In the Spring of 1919 Einstein’s general theory of relativity was put to the test. Arthur Eddington, in concert with scientists stationed around the world, observed the total solar eclipse of May 29 and confirmed predictions based on Einstein’s physics. In November of 1919 the results were published, and Einstein became an international celebrity. Einstein, and modern physics, had toppled Newton and the enlightenment. Science was ascendant. Einstein’s theory was hardly understood by the masses, but it most certainly contributed to the sense that the world was knowable, that humanity was making progress, that the whole picture was coming into focus for those with eyes to see it. Though the early impressions of Einstein would give way over the course of the twentieth century to an understanding of relativity that was decidedly more post-modern, in those early days of the century, the western world barely recovered from the war to end all wars, there must have been something reassuring about the lauded scientist’s ability to understand what was going on, in the largest sense imaginable.
In the same year Charles Fort published the first of four books seeking to bring science to task. Fort’s The Book of the Damned hit US booksellers in January of 1920 and was unlike anything that had been published before. Championed by his friend Theodore Dreiser, Fort published a book that argued (if you can call its rambling, almost stream-of-consciousness style “argumentative”) that science is a sham because it has failed to take account of the odd and eccentric aspects of the world, failed to take account of the kinds of stories usually buried in the back pages of local newspapers, stories about, for example, strange objects that sometimes fall from the sky: frogs, fish, flesh, to name just a few. Scientific theory might account for Eddington’s observations of the total solar eclipse, but does it account for the thousands of oddities reported by individuals and groups, oddities that, according to Fort, are simply disregarded by science, treated as misunderstandings or jokes or hoaxes, treated as anything but reliable data? Fort’s name for these data was “the damned.” His book was meant to put them on parade, to show and tell the things that science had chosen to ignore.

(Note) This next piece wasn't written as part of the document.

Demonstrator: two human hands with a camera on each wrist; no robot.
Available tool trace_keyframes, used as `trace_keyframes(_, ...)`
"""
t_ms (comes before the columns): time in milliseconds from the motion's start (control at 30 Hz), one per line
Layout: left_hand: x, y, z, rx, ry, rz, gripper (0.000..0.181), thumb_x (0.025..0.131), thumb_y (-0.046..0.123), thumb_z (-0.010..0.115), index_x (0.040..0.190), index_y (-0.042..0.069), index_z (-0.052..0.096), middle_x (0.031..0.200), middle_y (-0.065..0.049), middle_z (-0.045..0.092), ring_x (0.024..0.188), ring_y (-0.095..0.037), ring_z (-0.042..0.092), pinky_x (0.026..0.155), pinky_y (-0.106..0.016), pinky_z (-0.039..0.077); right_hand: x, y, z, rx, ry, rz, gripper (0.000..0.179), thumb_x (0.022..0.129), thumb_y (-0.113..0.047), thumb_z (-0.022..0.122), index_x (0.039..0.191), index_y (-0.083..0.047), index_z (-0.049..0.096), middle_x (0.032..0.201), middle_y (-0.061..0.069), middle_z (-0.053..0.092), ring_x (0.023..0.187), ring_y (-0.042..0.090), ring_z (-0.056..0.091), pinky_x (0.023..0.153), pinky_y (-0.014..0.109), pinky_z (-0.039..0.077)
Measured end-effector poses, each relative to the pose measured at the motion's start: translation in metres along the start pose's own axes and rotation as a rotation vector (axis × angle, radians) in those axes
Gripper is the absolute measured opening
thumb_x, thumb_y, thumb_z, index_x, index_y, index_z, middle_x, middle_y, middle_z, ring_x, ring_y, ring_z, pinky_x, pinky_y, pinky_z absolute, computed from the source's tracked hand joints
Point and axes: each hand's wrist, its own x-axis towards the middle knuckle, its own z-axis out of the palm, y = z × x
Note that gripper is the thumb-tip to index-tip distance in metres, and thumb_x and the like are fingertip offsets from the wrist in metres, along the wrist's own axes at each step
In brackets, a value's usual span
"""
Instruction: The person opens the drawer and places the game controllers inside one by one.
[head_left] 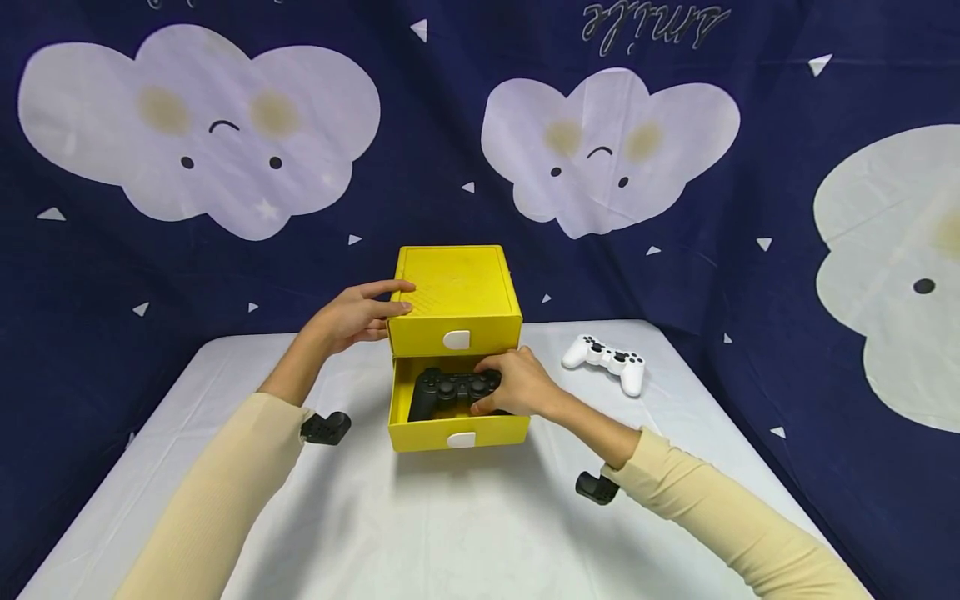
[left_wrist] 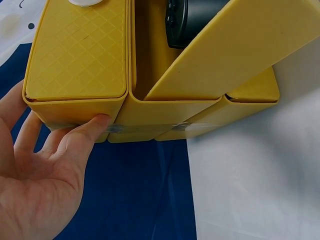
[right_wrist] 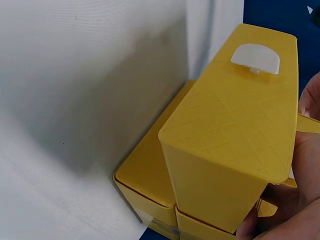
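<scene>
At lower left, the left hand [left_wrist: 42,182] touches the box [left_wrist: 167,111] with its thumb. A white knob [left_wrist: 86,2] shows at upper left; a drawer [left_wrist: 227,57] juts across upper right, a black controller [left_wrist: 200,21] inside. Blue cloth [left_wrist: 137,192] lies bottom centre, white cloth [left_wrist: 255,175] right.

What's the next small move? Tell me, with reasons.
Probably lift the black two-handled plastic game controller straight up: the right hand appears to pinch its right end, the yellow rectangular plastic drawer stands open, and the left hand rests against the boxy yellow plastic cabinet.
</scene>
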Motion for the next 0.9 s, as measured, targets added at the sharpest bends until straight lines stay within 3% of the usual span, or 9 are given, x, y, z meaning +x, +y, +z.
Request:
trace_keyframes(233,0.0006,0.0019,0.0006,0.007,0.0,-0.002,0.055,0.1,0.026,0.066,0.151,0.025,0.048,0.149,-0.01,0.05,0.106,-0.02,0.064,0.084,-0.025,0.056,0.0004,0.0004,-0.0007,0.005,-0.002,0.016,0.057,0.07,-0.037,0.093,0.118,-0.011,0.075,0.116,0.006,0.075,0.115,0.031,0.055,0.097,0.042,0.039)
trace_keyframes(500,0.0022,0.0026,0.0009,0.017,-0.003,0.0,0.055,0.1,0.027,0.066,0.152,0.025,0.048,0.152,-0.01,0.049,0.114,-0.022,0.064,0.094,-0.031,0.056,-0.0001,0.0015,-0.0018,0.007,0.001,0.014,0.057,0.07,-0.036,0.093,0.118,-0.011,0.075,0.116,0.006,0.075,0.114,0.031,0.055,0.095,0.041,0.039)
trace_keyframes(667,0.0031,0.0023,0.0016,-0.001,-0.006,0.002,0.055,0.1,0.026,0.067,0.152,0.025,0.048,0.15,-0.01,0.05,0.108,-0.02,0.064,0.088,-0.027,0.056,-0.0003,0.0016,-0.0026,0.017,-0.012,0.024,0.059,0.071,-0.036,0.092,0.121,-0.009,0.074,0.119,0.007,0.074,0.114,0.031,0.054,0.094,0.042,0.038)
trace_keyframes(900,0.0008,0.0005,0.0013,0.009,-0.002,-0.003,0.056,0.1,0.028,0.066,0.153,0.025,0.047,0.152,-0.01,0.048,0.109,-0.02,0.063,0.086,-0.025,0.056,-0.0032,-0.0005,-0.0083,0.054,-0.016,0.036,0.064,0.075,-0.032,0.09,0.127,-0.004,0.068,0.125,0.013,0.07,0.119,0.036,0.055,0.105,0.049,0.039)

Fort himself is one of these damned, one of the excluded. His work has been incredibly influential in the world of paranormal research and esoterica, but, with the exception of a limited flurry of literary interest upon its initial publication, it has been mostly ignored by those in the mainstream of science and the arts. Granted, the importance of Fort upon the development of early science fiction has been noted. For example, in 1952, the heyday of science fiction as a literary genre, August Derleth argued that Fort’s influence upon the still young field was profound. Derleth wrote that “In a sense, perhaps, Charles Fort did more to stimulate the imaginations of writers and readers alike than any other writer. His persistent amassing of curious facts inexplicable to science . . . undoubtedly had a catalytic influence on many writers.” (189) Fort’s connection to science fiction was cemented by a well-informed biography written by sci-fi luminary Damon Knight in 1970, Charles Fort: Prophet of the Unexplained.

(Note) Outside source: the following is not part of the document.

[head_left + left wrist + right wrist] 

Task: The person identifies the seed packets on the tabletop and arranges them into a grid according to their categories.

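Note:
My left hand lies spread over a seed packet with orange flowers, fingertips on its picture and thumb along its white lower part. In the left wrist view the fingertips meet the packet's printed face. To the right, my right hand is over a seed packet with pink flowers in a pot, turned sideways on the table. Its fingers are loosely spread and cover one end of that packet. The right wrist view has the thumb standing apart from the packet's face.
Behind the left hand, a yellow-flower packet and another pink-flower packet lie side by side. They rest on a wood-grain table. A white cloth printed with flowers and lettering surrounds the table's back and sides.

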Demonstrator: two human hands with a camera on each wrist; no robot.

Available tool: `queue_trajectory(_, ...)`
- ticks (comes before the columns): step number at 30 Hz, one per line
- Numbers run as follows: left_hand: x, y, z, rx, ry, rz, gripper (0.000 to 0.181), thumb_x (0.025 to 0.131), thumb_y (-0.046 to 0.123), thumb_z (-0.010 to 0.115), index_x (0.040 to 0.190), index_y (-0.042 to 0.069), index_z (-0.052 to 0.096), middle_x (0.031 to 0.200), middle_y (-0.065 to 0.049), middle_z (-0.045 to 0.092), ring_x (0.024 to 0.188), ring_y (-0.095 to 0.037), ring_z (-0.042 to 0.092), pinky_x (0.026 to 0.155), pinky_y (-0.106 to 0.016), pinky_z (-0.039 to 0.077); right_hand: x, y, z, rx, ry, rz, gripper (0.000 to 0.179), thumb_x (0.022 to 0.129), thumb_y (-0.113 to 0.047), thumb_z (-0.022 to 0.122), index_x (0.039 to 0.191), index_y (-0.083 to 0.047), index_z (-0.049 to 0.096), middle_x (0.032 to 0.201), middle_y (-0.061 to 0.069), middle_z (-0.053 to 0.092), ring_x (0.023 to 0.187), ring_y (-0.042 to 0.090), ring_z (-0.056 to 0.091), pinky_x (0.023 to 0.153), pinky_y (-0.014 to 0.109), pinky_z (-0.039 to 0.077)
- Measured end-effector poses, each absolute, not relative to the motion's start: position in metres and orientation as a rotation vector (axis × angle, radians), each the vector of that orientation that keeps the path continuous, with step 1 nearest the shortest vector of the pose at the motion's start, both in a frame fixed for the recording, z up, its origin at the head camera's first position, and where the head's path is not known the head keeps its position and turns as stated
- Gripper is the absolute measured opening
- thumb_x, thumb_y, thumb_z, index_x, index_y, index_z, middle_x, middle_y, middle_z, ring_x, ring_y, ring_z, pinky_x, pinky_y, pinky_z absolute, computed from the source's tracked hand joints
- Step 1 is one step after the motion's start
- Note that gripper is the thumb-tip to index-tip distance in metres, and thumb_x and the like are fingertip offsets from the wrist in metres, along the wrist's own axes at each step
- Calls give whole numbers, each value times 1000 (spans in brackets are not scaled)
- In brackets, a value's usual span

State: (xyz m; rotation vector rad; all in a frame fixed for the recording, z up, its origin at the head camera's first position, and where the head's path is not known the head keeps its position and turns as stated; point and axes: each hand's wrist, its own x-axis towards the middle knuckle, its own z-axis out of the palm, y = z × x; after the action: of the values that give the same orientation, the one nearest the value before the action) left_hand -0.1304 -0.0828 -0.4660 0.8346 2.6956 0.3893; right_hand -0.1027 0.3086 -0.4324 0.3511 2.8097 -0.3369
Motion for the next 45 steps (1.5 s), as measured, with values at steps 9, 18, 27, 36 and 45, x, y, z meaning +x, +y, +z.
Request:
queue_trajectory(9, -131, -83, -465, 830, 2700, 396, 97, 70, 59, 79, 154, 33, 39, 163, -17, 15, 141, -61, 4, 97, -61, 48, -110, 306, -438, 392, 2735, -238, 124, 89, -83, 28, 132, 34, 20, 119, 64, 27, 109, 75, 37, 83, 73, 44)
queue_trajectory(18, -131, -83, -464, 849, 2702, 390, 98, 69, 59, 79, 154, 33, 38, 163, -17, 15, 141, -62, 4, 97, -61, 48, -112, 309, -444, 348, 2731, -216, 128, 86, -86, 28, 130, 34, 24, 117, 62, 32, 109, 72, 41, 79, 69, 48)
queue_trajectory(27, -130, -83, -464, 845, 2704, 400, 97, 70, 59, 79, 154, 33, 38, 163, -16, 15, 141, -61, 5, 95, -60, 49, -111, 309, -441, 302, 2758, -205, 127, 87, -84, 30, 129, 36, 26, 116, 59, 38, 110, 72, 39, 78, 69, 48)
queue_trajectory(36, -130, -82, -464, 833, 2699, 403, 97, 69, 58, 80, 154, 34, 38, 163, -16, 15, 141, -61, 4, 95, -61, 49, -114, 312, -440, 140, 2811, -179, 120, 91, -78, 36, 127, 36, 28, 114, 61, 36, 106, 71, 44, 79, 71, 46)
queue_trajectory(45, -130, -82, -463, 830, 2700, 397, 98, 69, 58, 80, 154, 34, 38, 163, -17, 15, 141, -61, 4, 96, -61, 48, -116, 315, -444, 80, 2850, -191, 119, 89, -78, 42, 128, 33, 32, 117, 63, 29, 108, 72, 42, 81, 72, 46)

Likewise, Fort has been used as an example of the cultural milieu of the 1920’s. Leo Knuth, for example, argues that Fort represents the 1920s as the decade of Doubt. Knuth finds Fort’s work to be, in that sense, “reminiscent of what Joyce was doing in Finnegan’s Wake,” particularly “its insistence on the merging of all things into all other things, on the impossibility of differentiating anything from anything else.” (317) Fort’s connection to Joyce has been expanded upon by paranormal author Colin Bennett with mixed results. His claim, that Fort’s writing rises to the level of Joyce’s work, or for that matter Dante’s, probably hurts those who want to champion Fort more than it helps. Bennett writes, apparently in all seriousness:
(H)is four books comprise a twentieth-century Inferno that will surely be put alongside James Joyce’s Ulysses or Laurence Sterne’s Tristam Shandy. His work has the same circumlocutory psychological interiors, the same feel for the infinities within a moment, and convey a questioning narrator voyaging through a cosmos of ever-unfolding dimensions of questions, rather like a chaos fractal. His style is quite unique. Following the chain of his thought is rather like following a jazz chorus. He moves sideways, takes backwards steps, allows himself (like many a good mind) to get completely lost, and then rights himself quickly, only to chase immediately some wild goose that has appeared from a totally unexpected direction. But like following the often discontinuous ramblings of Coleridge, Rabelais, Cervantes, or even Charlie Parker, it is all very much worthwhile. . . . The style is close also to the stream of consciousness technique of James Joyce’s Ulysses. (19)
Jim Steinmeyer offers a more balanced assessment of Fort in his Charles Fort: The Man Who Invented the Supernatural. He notes that Fort “wrote with all the fidgety syntax of a tenured college professor, all the literary swagger of an established crank.” (13) Steinmeyer, however, is more interested in Fort’s influence upon the world of the paranormal than upon his standing as a literary figure. He does point out Fort’s use of one particular grammatical feature as a recurring rhetorical device, however. “The author wrote in sentence fragments, as if trying to jam in as many notes, dates, and phenomena as possible.” (8) Though Steinmeyer’s interest is not in grammatical or rhetorical analysis, he is right to single out this aspect of Fort’s writing as important. Indeed, the use of sentence fragments offers a particularly effective means of approaching Fort as a theorist and as a writer. Without succumbing to the hagiography of Bennett’s analysis, it is possible to read Fort as a gifted prose stylist, one who employed particular grammatical stylistic choices to illustrate the theoretical points he was seeking to convey.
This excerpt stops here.